El joven quedó petrificado, pues un café y dos pedazos de pastel, resultaban costar novecientos sesenta pesos. Esa era la mitad de su presupuesto mensual para vivir.
La mesera, impaciente, le recordó nuevamente: “Señor.”
El joven sacó su desgastada cartera, buscó aquí y allá, volcando todo el contenido, solo para encontrar seiscientos diez pesos, sin poder hallar ni un centavo más.
“Solo tengo esto.” Dijo el joven, avergonzado y bajando la cabeza.
La mesera no pudo ocultar el desdén en su mirada y le dijo: “En nuestro establecimiento se puede hacer transferencia o pagar con tarjeta.”
“Yo, yo, no tengo dinero en la tarjeta.” Comentó aquel joven.
Las miradas de los otros clientes se posaron en él, llenas de desprecio.
“El resto, cárguelo a mi cuenta.”
Una voz fría y oportuna resonó. Todos voltearon a ver, y sus miradas se fijaron en Arlet. El joven la miró sorprendido, encontrándose con esos hermosos ojos y quedándose completamente desorientado.
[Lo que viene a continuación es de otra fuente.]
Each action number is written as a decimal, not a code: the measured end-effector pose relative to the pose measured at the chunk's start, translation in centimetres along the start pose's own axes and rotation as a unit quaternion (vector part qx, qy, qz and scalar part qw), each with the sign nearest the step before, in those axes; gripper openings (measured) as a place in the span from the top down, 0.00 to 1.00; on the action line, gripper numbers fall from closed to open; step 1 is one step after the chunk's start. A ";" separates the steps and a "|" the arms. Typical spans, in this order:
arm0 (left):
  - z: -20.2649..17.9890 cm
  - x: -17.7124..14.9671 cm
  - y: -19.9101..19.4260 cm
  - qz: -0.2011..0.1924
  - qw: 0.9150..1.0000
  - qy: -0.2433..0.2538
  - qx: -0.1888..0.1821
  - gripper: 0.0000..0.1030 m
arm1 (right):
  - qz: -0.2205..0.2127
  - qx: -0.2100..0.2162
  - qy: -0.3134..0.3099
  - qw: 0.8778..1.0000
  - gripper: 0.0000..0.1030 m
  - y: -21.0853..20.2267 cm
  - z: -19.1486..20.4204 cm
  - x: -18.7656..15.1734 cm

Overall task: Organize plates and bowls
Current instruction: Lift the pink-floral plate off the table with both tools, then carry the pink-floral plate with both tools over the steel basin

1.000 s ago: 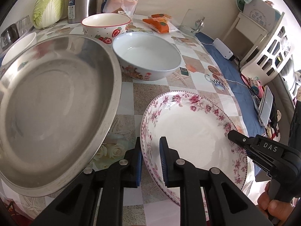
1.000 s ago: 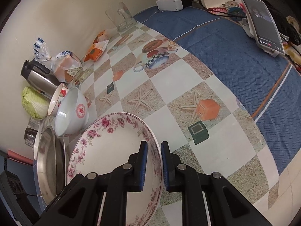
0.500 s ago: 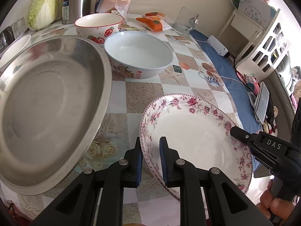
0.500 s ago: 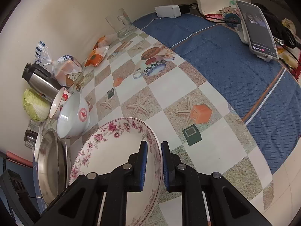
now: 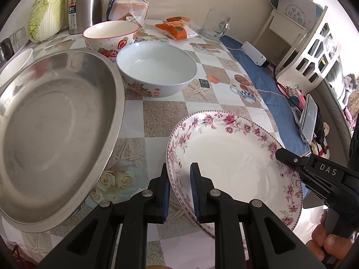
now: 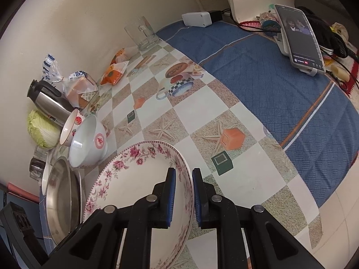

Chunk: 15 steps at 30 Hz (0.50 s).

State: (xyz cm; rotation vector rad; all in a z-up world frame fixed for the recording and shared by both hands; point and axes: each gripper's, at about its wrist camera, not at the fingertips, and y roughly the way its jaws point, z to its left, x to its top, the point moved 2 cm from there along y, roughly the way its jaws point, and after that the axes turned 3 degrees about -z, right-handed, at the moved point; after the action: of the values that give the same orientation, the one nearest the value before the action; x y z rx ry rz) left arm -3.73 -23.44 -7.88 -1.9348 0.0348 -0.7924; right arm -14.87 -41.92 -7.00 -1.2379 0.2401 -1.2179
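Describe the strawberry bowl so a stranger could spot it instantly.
Start at the tall steel thermos jug by the back wall. Directly in front stands the cream ceramic bowl with red strawberries, touching the larger plain white bowl. Only it carries strawberry prints and dots.

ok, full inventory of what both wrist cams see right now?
floral plate: 1, white with pink rim, near edge, gripped on both sides
steel pan: 1, silver, left of the plate
white bowl: 1, behind the plate
strawberry bowl: 1, cream, behind the white bowl
thermos: 1, steel, by the wall
cabbage: 1, green, left of the thermos
bread bag: 1, clear, right of the thermos
snack packs: orange, by the wall
phone: 1, on the blue cloth
left gripper: shut on the plate rim
right gripper: shut on the opposite rim
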 end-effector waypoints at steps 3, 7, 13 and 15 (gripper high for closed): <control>-0.1 0.3 -0.6 -0.009 1.000 0.005 0.000 0.83 | -0.009 0.002 -0.003 1.000 0.84 -0.6 0.2 0.1; -0.2 0.6 -1.5 -0.022 1.000 0.014 0.004 0.83 | -0.015 0.006 -0.006 1.000 0.84 -1.0 0.6 0.2; 0.5 1.4 -2.7 -0.036 0.999 0.015 0.006 0.83 | -0.027 0.013 -0.021 0.999 0.84 -1.9 2.1 0.2; 0.8 1.7 -3.2 -0.041 0.999 0.012 0.005 0.83 | -0.033 0.015 -0.029 0.999 0.84 -2.2 2.7 0.2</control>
State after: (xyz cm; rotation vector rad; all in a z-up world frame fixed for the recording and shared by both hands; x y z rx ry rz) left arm -2.99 -21.83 -4.65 -1.9278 -0.0342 -0.8698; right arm -14.16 -40.15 -4.08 -1.2620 0.1395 -1.2353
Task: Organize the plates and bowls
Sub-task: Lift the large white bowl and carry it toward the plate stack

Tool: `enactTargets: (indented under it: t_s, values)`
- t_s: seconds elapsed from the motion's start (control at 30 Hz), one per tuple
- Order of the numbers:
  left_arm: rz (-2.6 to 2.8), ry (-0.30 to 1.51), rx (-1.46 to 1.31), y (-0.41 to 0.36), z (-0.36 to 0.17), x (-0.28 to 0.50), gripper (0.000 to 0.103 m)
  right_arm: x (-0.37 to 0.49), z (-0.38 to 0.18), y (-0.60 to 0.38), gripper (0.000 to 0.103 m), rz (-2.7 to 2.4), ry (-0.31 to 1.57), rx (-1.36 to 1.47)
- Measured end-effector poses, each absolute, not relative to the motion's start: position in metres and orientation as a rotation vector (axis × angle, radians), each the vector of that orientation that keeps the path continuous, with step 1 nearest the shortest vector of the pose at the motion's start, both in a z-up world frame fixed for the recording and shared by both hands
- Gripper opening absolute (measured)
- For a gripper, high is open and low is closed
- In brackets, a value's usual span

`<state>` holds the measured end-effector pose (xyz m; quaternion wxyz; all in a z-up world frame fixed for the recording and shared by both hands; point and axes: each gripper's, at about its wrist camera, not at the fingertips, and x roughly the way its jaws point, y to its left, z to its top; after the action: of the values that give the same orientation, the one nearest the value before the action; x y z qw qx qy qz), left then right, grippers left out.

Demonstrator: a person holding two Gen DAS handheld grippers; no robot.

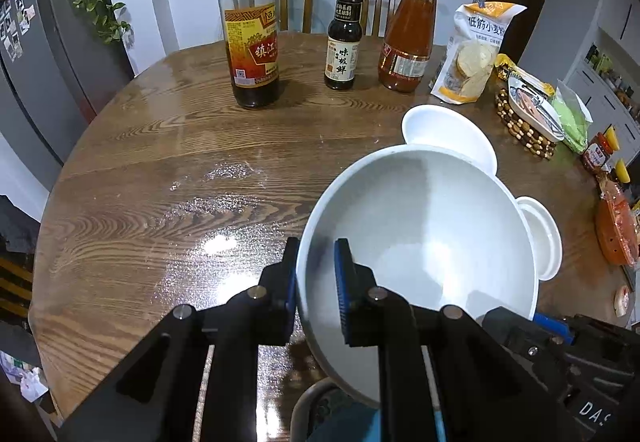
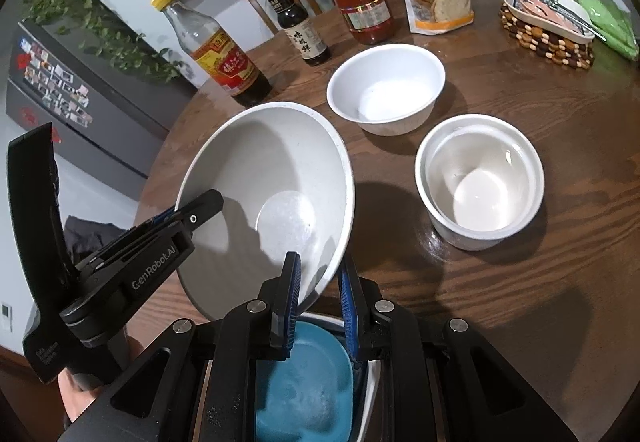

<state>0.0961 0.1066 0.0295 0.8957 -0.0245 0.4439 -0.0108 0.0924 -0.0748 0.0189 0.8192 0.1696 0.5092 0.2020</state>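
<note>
- the round wooden table fills both of my views, its glossy top catching glare at centre left of the left wrist view.
- the big white bowl sits tilted at the centre of the right wrist view, raised off the table with its shadow to its right; i have it pinched on two sides of its rim.
- my left gripper clamps the rim at lower centre of its view, one pad outside the wall, one inside.
- my right gripper clamps the near rim at lower centre of its view, above a blue dish.
- two nested white bowls stand at centre right.
- a single white bowl stands above them, apart.
- three sauce bottles line the top.
</note>
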Motion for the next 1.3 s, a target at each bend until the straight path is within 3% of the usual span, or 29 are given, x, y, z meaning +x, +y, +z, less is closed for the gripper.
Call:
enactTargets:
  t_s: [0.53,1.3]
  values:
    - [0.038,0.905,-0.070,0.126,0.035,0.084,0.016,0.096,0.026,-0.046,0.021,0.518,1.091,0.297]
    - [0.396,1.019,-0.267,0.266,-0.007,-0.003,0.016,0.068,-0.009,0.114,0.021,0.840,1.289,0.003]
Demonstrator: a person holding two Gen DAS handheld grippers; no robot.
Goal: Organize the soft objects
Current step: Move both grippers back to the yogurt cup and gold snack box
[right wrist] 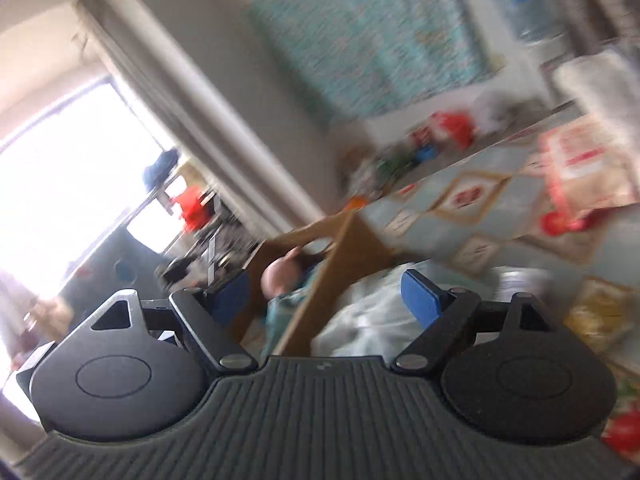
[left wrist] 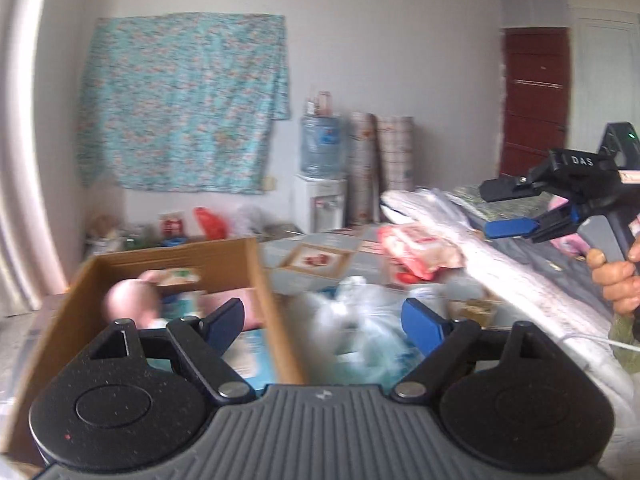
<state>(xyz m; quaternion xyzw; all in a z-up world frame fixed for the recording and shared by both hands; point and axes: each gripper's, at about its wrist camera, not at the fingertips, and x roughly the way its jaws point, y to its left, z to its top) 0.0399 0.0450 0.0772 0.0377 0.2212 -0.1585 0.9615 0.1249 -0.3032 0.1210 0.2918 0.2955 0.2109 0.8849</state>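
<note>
A brown cardboard box (left wrist: 256, 276) stands at the left on the bed and holds a pink soft ball (left wrist: 128, 300) and other soft packs. It also shows in the right wrist view (right wrist: 332, 264). My left gripper (left wrist: 322, 322) is open and empty above the box's right wall and a crumpled white-blue plastic bag (left wrist: 360, 320). My right gripper (right wrist: 324, 296) is open and empty; in the left wrist view it (left wrist: 496, 210) hovers at the right, held by a hand. A red-and-white soft pack (left wrist: 416, 252) lies further back on the bed.
A patterned bedcover (left wrist: 320, 256) and a white quilted blanket (left wrist: 480, 264) lie on the bed. A water dispenser (left wrist: 322, 168), rolled mats (left wrist: 380, 164), a teal cloth (left wrist: 184, 104) on the wall and a red door (left wrist: 534, 100) are behind. A bright window (right wrist: 60, 184) shows at the left.
</note>
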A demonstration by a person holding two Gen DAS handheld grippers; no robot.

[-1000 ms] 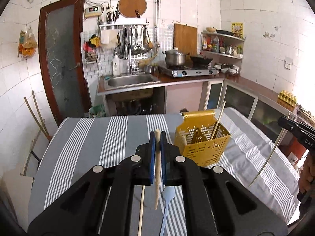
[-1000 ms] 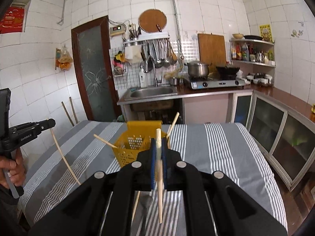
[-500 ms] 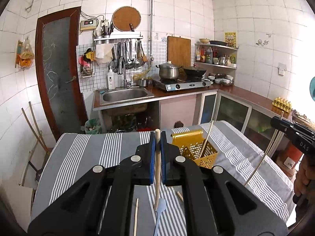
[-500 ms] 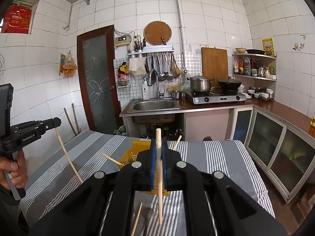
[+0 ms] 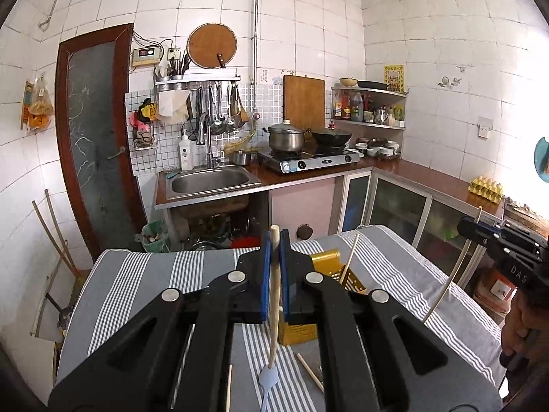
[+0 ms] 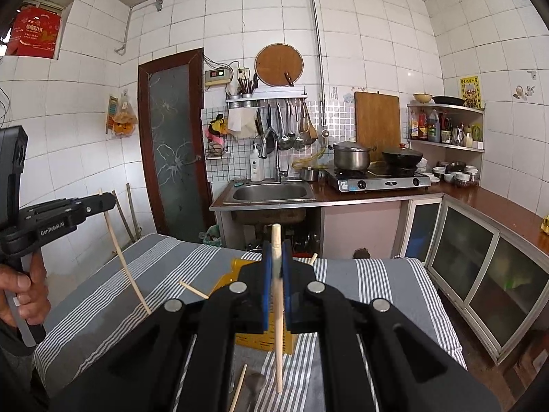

“Te devolveré el dinero.” Prometió el joven con seriedad.
Arlet despidió a la mesera con un gesto y le hizo señas al joven para que se sentara frente a ella.
El joven dudó por un segundo antes de tomar asiento. Sacó un bolígrafo de su bolsillo, tomó una servilleta y escribió su nombre y número de teléfono, para luego pasárselos a ella.
“Ese dinero, te lo devolveré tan pronto como pueda. Gracias.”